I didnt have to report anything to my other boards, my program is "off the radar" so to speak. As long as I do what's right, when I complete my program it'll be as if it never happened. What's happening to the OP is wrong, and I would surely contact an attorney. It's not like the OP was currently working in Cali and the licensure wasn't even valid! Sounds like someone's looking for reasons to take money that surely isn't owed to them! Best of luck to the OP.

They're only trying to "take money" if the OP wants to keep the California license; it can be surrendered without costing the OP a dime.

Specializes in MDS/ UR.
They're only trying to "take money" if the OP wants to keep the California license; it can be surrendered without costing the OP a dime.

But no request to do anything was initiated by the OP in 9 years.

California comes a-knocking with no prompt but its own.

I see that as looking for money under rocks.

I guess maybe there is a difference in expired/lapsed/surrendered licenses that I don't know from the BON stand point.

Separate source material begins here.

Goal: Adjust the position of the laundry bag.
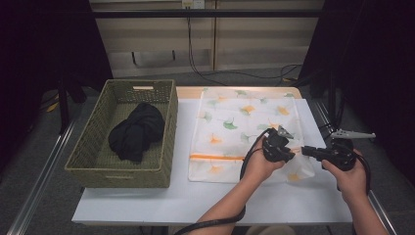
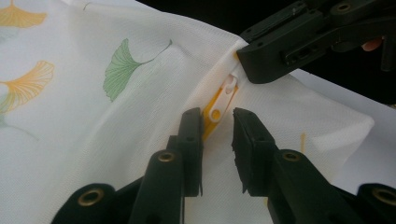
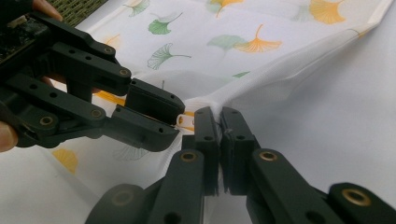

I have been licensed in other states and have had them lapse because I will never be practicing there again,

Surrendering a license in another state can have consequences, regardless of intent to work there again. When applying for licensure in another state or often even renewal in your own state, they ask whether you've surrendered a license or had one revoked. Having to answer yes can bring more investigations, money and at the very least a hassle. I would consult an attorney.

Specializes in LDRP, Medical, Surgical, Pediatrics.

You keep saying "surrender". If you surrender a license in one state other states don't look too kind on that.